• WHAT NEEDS TO BE DONE
Nothing should differ between your output and the entries below.

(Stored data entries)
▼

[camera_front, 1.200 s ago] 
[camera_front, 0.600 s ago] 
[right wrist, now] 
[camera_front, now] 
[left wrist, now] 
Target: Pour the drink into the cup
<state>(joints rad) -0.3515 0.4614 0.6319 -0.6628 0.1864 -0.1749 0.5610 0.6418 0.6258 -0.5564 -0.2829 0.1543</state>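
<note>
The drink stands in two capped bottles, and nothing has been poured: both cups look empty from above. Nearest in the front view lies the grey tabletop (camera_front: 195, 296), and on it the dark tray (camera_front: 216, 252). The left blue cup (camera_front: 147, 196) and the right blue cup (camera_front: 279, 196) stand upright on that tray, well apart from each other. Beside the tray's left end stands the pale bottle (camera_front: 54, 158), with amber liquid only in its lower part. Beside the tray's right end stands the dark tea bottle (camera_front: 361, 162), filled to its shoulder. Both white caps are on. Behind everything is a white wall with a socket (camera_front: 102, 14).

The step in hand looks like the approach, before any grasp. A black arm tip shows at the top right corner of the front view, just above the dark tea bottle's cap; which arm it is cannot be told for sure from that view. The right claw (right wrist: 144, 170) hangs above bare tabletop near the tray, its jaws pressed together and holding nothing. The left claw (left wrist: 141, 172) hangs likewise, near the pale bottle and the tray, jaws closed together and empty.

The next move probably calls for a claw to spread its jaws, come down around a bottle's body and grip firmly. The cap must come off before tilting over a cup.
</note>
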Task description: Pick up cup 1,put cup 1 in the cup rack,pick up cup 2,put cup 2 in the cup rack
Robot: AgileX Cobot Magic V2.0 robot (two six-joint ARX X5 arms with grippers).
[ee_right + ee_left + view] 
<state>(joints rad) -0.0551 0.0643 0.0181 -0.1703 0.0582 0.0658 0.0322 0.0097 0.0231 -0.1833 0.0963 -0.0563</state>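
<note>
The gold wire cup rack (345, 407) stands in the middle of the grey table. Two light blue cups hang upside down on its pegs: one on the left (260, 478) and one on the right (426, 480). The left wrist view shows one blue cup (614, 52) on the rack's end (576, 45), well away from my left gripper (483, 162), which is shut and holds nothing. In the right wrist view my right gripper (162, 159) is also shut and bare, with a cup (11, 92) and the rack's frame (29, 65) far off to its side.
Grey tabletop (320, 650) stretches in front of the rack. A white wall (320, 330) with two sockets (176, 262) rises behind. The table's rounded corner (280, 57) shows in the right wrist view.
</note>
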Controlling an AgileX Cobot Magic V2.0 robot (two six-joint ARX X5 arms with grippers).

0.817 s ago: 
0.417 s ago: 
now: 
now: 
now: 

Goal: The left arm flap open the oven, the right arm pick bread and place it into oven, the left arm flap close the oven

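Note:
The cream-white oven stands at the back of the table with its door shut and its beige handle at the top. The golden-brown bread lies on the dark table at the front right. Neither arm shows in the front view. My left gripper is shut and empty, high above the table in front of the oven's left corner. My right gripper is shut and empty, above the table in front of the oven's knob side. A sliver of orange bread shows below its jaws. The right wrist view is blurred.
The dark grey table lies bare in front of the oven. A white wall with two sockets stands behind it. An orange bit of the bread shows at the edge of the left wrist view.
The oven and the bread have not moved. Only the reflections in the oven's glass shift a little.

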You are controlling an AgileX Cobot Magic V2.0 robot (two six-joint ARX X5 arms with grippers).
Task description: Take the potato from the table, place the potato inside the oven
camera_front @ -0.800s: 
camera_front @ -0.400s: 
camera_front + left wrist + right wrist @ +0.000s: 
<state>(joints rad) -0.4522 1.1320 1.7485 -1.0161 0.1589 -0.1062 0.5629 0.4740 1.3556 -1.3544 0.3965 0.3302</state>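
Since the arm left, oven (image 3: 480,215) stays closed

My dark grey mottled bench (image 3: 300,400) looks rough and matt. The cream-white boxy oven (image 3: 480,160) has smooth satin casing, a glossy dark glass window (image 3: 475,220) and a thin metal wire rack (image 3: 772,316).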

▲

• ANSWER AREA
[camera_front, 1.200 s ago] 
[camera_front, 0.600 s ago] 
[right wrist, now] 
[camera_front, now] 
[left wrist, now] 
Target: Pour the drink into the cup
<state>(joints rad) -0.3515 0.4614 0.6319 -0.6628 0.1864 -0.1749 0.5610 0.6418 0.6258 -0.5564 -0.2829 0.1543</state>
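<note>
The drink stands in two capped bottles, and nothing has been poured: both cups look empty from above. Nearest in the front view lies the grey tabletop (camera_front: 195, 296), and on it the dark tray (camera_front: 216, 252). The left blue cup (camera_front: 147, 196) and the right blue cup (camera_front: 279, 196) stand upright on that tray, well apart from each other. Beside the tray's left end stands the pale bottle (camera_front: 54, 158), with amber liquid only in its lower part. Beside the tray's right end stands the dark tea bottle (camera_front: 361, 162), filled to its shoulder. Both white caps are on. Behind everything is a white wall with a socket (camera_front: 102, 14).

The step in hand looks like the approach, before any grasp. A black arm tip shows at the top right corner of the front view, just above the dark tea bottle's cap; which arm it is cannot be told for sure from that view. The right claw (right wrist: 144, 170) hangs above bare tabletop near the tray, its jaws pressed together and holding nothing. The left claw (left wrist: 141, 172) hangs likewise, near the pale bottle and the tray, jaws closed together and empty.

The next move probably calls for a claw to spread its jaws, come down around a bottle's body and grip firmly. The cap must come off before tilting over a cup.
</note>
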Task description: Pick up cup 1,put cup 1 in the cup rack,pick up cup 2,put cup 2 in the cup rack
Robot: AgileX Cobot Magic V2.0 robot (two six-joint ARX X5 arms with grippers).
[ee_right + ee_left + view] 
<state>(joints rad) -0.0551 0.0643 0.0181 -0.1703 0.0582 0.0658 0.0322 0.0097 0.0231 -0.1833 0.0963 -0.0563</state>
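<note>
The gold wire cup rack (345, 407) stands in the middle of the grey table. Two light blue cups hang upside down on its pegs: one on the left (260, 478) and one on the right (426, 480). The left wrist view shows one blue cup (614, 52) on the rack's end (576, 45), well away from my left gripper (483, 162), which is shut and holds nothing. In the right wrist view my right gripper (162, 159) is also shut and bare, with a cup (11, 92) and the rack's frame (29, 65) far off to its side.
Grey tabletop (320, 650) stretches in front of the rack. A white wall (320, 330) with two sockets (176, 262) rises behind. The table's rounded corner (280, 57) shows in the right wrist view.
</note>
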Controlling an AgileX Cobot Magic V2.0 robot (two six-joint ARX X5 arms with grippers).

0.817 s ago: 
0.417 s ago: 
now: 
now: 
now: 

Goal: The left arm flap open the oven, the right arm pick bread and place it into oven, the left arm flap close the oven

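Note:
The cream-white oven stands at the back of the table with its door shut and its beige handle at the top. The golden-brown bread lies on the dark table at the front right. Neither arm shows in the front view. My left gripper is shut and empty, high above the table in front of the oven's left corner. My right gripper is shut and empty, above the table in front of the oven's knob side. A sliver of orange bread shows below its jaws. The right wrist view is blurred.
The dark grey table lies bare in front of the oven. A white wall with two sockets stands behind it. An orange bit of the bread shows at the edge of the left wrist view.
The oven and the bread have not moved. Only the reflections in the oven's glass shift a little.
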
You are controlling an AgileX Cobot Magic V2.0 robot (two six-joint ARX X5 arms with grippers).
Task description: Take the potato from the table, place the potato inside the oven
camera_front @ -0.800s: 
camera_front @ -0.400s: 
camera_front + left wrist + right wrist @ +0.000s: 
<state>(joints rad) -0.4522 1.1320 1.7485 -1.0161 0.1589 -0.1062 0.5629 0.4740 1.3556 -1.3544 0.3965 0.3302</state>
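Since the arm left, oven (image 3: 480,215) stays closed

My dark grey mottled bench (image 3: 300,400) looks rough and matt. The cream-white boxy oven (image 3: 480,160) has smooth satin casing, a glossy dark glass window (image 3: 475,220) and a thin metal wire rack (image 3: 772,316).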

Output is finished, and nothing else is required.